- [HOW TO COMPLETE THIS TASK]: Please reproduce each line of the data below exactly as shown.
━━ RECORDS SUPPLIED
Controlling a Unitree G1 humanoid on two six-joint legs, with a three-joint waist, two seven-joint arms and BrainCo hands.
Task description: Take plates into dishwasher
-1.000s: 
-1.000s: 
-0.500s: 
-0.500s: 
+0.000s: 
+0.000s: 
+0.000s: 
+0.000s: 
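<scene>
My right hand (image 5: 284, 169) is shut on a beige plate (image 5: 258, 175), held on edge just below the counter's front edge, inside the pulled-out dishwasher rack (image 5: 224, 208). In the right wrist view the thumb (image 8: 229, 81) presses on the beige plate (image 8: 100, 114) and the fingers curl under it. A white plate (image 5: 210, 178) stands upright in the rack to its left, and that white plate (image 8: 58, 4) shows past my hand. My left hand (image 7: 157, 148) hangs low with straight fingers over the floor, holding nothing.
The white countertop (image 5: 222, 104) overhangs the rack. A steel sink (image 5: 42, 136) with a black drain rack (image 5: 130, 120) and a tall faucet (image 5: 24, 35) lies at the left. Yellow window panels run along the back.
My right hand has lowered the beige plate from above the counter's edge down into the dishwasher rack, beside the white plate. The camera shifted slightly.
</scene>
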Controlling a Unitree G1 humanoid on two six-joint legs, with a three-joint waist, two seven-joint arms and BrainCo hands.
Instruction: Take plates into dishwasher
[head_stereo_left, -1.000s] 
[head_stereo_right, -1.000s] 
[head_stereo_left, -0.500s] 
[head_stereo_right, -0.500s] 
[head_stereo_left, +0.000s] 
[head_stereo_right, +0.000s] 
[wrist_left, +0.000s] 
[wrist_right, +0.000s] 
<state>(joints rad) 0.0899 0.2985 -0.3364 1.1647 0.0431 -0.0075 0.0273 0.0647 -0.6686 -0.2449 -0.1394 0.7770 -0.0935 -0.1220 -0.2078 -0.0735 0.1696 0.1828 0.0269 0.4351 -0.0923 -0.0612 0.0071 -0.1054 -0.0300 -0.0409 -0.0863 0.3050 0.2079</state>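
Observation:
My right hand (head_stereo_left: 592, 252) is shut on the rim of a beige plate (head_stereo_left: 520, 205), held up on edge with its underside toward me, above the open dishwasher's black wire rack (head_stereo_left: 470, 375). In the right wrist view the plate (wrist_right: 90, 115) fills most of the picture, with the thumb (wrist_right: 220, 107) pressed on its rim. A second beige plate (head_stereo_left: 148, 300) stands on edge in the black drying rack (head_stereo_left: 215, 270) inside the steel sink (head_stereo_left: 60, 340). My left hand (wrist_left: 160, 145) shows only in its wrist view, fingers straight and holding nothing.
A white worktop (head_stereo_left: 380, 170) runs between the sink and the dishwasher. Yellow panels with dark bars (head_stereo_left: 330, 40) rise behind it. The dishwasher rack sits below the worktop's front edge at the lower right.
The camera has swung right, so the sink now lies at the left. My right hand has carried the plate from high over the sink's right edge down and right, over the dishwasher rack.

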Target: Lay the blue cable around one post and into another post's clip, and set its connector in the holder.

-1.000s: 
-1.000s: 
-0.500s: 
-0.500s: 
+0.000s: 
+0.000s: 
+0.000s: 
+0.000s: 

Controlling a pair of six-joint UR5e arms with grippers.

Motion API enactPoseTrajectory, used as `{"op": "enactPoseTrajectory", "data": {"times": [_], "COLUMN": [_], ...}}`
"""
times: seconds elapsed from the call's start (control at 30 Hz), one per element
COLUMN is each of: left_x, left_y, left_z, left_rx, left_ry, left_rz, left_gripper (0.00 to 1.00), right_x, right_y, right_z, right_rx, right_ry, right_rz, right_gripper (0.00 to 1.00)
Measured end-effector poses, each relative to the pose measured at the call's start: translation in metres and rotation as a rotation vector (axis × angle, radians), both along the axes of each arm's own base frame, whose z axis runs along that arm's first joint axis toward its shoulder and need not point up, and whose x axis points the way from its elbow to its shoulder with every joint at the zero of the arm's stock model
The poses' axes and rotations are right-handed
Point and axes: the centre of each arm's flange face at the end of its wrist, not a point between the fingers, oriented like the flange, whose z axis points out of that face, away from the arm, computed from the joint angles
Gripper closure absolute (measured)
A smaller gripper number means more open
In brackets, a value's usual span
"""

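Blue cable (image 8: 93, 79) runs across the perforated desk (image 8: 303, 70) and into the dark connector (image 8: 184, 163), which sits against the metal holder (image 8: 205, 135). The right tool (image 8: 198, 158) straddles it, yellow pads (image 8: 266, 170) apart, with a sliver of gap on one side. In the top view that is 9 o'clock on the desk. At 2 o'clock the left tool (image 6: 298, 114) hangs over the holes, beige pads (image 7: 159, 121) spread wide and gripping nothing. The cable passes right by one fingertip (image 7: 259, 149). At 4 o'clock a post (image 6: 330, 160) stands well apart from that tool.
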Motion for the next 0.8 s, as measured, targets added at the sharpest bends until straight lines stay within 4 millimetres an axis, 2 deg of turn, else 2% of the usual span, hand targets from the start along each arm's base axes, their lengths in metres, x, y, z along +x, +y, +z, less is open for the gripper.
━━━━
- [TASK SOLUTION]:
Controlling a Unitree G1 humanoid on two six-joint legs, with a three-joint waist, two seven-joint arms and BrainCo hands.
Task description: Take plates into dishwasher
-1.000s: 
-1.000s: 
-0.500s: 
-0.500s: 
+0.000s: 
+0.000s: 
+0.000s: 
+0.000s: 
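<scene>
My right hand (image 5: 284, 169) is shut on a beige plate (image 5: 258, 175), held on edge just below the counter's front edge, inside the pulled-out dishwasher rack (image 5: 224, 208). In the right wrist view the thumb (image 8: 229, 81) presses on the beige plate (image 8: 100, 114) and the fingers curl under it. A white plate (image 5: 210, 178) stands upright in the rack to its left, and that white plate (image 8: 58, 4) shows past my hand. My left hand (image 7: 157, 148) hangs low with straight fingers over the floor, holding nothing.
The white countertop (image 5: 222, 104) overhangs the rack. A steel sink (image 5: 42, 136) with a black drain rack (image 5: 130, 120) and a tall faucet (image 5: 24, 35) lies at the left. Yellow window panels run along the back.
My right hand has lowered the beige plate from above the counter's edge down into the dishwasher rack, beside the white plate. The camera shifted slightly.
</scene>
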Controlling a Unitree G1 humanoid on two six-joint legs, with a three-joint waist, two seven-joint arms and BrainCo hands.
Instruction: Take plates into dishwasher
[head_stereo_left, -1.000s] 
[head_stereo_right, -1.000s] 
[head_stereo_left, -0.500s] 
[head_stereo_right, -0.500s] 
[head_stereo_left, +0.000s] 
[head_stereo_right, +0.000s] 
[wrist_left, +0.000s] 
[wrist_right, +0.000s] 
<state>(joints rad) 0.0899 0.2985 -0.3364 1.1647 0.0431 -0.0075 0.0273 0.0647 -0.6686 -0.2449 -0.1394 0.7770 -0.0935 -0.1220 -0.2078 -0.0735 0.1696 0.1828 0.0269 0.4351 -0.0923 -0.0612 0.0071 -0.1054 -0.0300 -0.0409 -0.0863 0.3050 0.2079</state>
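Observation:
My right hand (head_stereo_left: 592, 252) is shut on the rim of a beige plate (head_stereo_left: 520, 205), held up on edge with its underside toward me, above the open dishwasher's black wire rack (head_stereo_left: 470, 375). In the right wrist view the plate (wrist_right: 90, 115) fills most of the picture, with the thumb (wrist_right: 220, 107) pressed on its rim. A second beige plate (head_stereo_left: 148, 300) stands on edge in the black drying rack (head_stereo_left: 215, 270) inside the steel sink (head_stereo_left: 60, 340). My left hand (wrist_left: 160, 145) shows only in its wrist view, fingers straight and holding nothing.
A white worktop (head_stereo_left: 380, 170) runs between the sink and the dishwasher. Yellow panels with dark bars (head_stereo_left: 330, 40) rise behind it. The dishwasher rack sits below the worktop's front edge at the lower right.
The camera has swung right, so the sink now lies at the left. My right hand has carried the plate from high over the sink's right edge down and right, over the dishwasher rack.
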
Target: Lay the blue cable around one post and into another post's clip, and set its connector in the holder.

-1.000s: 
-1.000s: 
-0.500s: 
-0.500s: 
+0.000s: 
+0.000s: 
+0.000s: 
+0.000s: 

Controlling a pair of six-joint UR5e arms with grippers.

Motion API enactPoseTrajectory, used as `{"op": "enactPoseTrajectory", "data": {"times": [_], "COLUMN": [_], ...}}`
"""
times: seconds elapsed from the call's start (control at 30 Hz), one per element
COLUMN is each of: left_x, left_y, left_z, left_rx, left_ry, left_rz, left_gripper (0.00 to 1.00), right_x, right_y, right_z, right_rx, right_ry, right_rz, right_gripper (0.00 to 1.00)
Measured end-effector poses, each relative to the pose measured at the call's start: translation in metres and rotation as a rotation vector (axis × angle, radians), both along the axes of each arm's own base frame, whose z axis runs along that arm's first joint axis toward its shoulder and need not point up, and whose x axis points the way from its elbow to its shoulder with every joint at the zero of the arm's stock model
The poses' axes and rotations are right-handed
Point and axes: the centre of each arm's flange face at the end of its wrist, not a point between the fingers, oriented like the flange, whose z axis points out of that face, away from the arm, computed from the joint angles
Gripper closure absolute (measured)
A smaller gripper number means more open
In brackets, a value's usual span
"""

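Blue cable (image 8: 93, 79) runs across the perforated desk (image 8: 303, 70) and into the dark connector (image 8: 184, 163), which sits against the metal holder (image 8: 205, 135). The right tool (image 8: 198, 158) straddles it, yellow pads (image 8: 266, 170) apart, with a sliver of gap on one side. In the top view that is 9 o'clock on the desk. At 2 o'clock the left tool (image 6: 298, 114) hangs over the holes, beige pads (image 7: 159, 121) spread wide and gripping nothing. The cable passes right by one fingertip (image 7: 259, 149). At 4 o'clock a post (image 6: 330, 160) stands well apart from that tool.
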Motion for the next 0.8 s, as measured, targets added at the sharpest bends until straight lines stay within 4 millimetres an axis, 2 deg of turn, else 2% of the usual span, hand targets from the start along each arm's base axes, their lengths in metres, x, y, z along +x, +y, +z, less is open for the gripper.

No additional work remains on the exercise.